◆ **About this task**:
Search the records below for "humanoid" and copy every line it turns up in.

── Data shown

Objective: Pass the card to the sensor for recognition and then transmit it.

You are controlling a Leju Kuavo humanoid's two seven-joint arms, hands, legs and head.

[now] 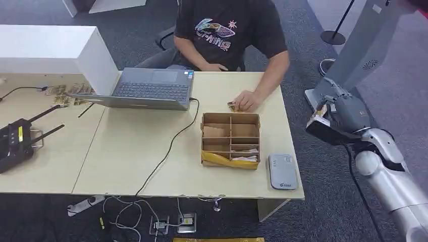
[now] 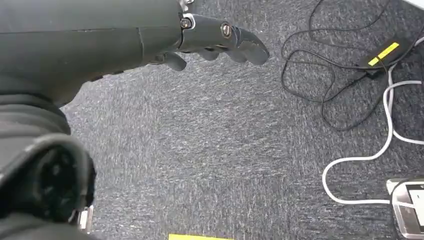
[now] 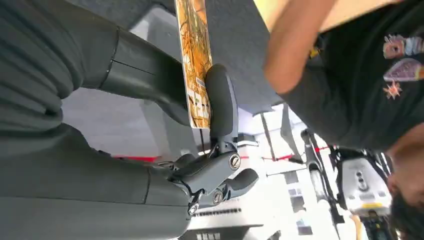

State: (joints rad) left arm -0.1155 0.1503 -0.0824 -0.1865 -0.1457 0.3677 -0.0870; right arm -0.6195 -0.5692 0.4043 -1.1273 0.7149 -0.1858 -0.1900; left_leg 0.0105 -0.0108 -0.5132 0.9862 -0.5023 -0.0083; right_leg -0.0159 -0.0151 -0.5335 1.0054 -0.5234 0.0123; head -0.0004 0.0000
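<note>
Orange-printed card (image 3: 196,60) is pinched between the thumb and a finger of the right hand (image 1: 337,113), which you will find raised off the right-hand end of the tabletop (image 1: 136,146), well apart from the grey card reader (image 1: 282,171) lying at the front right corner just beside the divided cardboard box (image 1: 230,139). Treat pickup as complete. Recognition appears not yet done, since the card is nowhere near the reader, and the handover also remains. A seated person rests a hand (image 1: 246,100) on the tabletop behind the box, probably the recipient. The left hand (image 2: 210,42) hangs over the carpet with its fingers loosely curled and apart, holding nothing. Expect the next move to bring the card over the reader.
</note>
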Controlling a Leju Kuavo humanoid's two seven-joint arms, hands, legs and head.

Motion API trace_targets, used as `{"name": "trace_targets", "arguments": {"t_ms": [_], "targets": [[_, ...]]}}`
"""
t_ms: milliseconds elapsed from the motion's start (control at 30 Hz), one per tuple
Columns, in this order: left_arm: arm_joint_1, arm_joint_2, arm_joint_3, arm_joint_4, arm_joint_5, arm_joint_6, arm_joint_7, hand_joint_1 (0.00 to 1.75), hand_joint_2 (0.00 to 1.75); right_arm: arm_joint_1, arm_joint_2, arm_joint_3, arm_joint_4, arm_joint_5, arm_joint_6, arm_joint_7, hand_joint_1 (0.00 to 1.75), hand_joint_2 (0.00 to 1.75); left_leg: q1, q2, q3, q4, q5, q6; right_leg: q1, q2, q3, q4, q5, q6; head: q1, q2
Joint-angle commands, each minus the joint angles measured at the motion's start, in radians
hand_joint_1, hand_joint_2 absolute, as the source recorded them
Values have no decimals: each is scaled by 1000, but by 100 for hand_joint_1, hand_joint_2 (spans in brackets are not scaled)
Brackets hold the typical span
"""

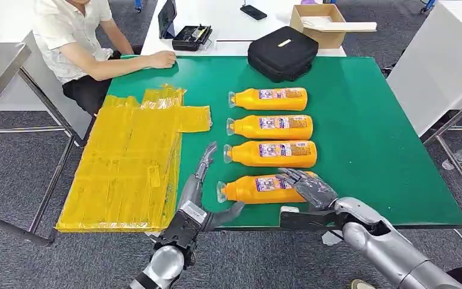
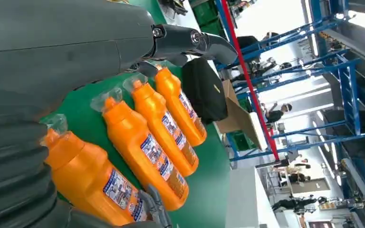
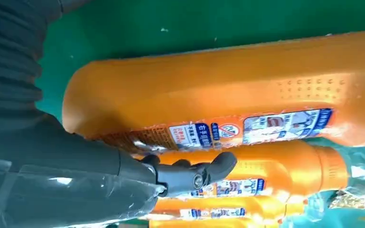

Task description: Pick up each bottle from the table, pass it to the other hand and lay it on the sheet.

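Left hand (image 1: 201,198) spread, empty | right hand (image 1: 310,188) draped over nearest bottle (image 1: 258,189)

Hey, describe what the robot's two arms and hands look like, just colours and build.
Both arms are silver metal with rounded joint housings. The left hand and right hand have dark grey, glossy, segmented fingers. Up close, each wrist wears a grey ribbed cover, with a thick grey thumb pinned by a small metal screw.
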Motion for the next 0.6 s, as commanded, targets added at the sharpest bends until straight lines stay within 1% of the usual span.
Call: {"name": "trace_targets", "arguments": {"t_ms": [33,133,200,233,267,333,367,433,467,533,567,600], "targets": [[-39,-6,-25,52,2,2,4,0,175,-27,35,-9,61,20,-6,12,0,175,2,1,0,0,0,-2,3,1,0,-1,1,-4,0,0],[-39,-6,-25,52,2,2,4,0,175,-27,35,-9,61,20,-6,12,0,175,1,1,0,0,0,-1,1,1,0,-1,1,-2,0,0],[-39,-6,-25,52,2,2,4,0,175,-27,35,-9,61,20,-6,12,0,175,3,2,0,0,0,-3,3,1,0,-2,2,-5,0,0],[-39,-6,-25,52,2,2,4,0,175,-27,35,-9,61,20,-6,12,0,175,1,1,0,0,0,-2,1,0,0,-1,1,-2,0,0],[-39,-6,-25,52,2,2,4,0,175,-27,35,-9,61,20,-6,12,0,175,2,2,-1,0,0,-3,2,1,0,-1,1,-4,0,0],[-39,-6,-25,52,2,2,4,0,175,-27,35,-9,61,20,-6,12,0,175,1,1,0,0,0,-1,1,1,0,0,1,-2,0,0],[-39,-6,-25,52,2,2,4,0,175,-27,35,-9,61,20,-6,12,0,175,2,2,0,0,0,-3,3,1,0,-1,1,-4,0,0],[-39,-6,-25,52,2,2,4,0,175,-27,35,-9,61,20,-6,12,0,175,1,1,0,0,0,-1,1,1,0,0,1,-2,0,0],[-39,-6,-25,52,2,2,4,0,175,-27,35,-9,61,20,-6,12,0,175,2,2,0,0,0,-2,3,1,0,-1,1,-4,0,0],[-39,-6,-25,52,2,2,4,0,175,-27,35,-9,61,20,-6,12,0,175,1,1,0,0,0,-2,1,1,0,-1,1,-2,0,0],[-38,-7,-25,52,2,3,4,0,175,-26,34,-8,61,23,-5,13,0,175,4,2,-1,1,0,-3,4,2,0,-2,2,-5,0,0],[-38,-7,-25,52,2,2,4,0,175,-29,32,-7,61,30,-5,17,0,175,2,1,0,0,0,-2,2,1,0,-1,1,-3,0,0]]}}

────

◆ **Written answer**:
You are controlling a Leju Kuavo humanoid's two seven-joint arms, hands, legs and head.
Controlling a Leju Kuavo humanoid's two seven-joint arms, hands, legs and head.

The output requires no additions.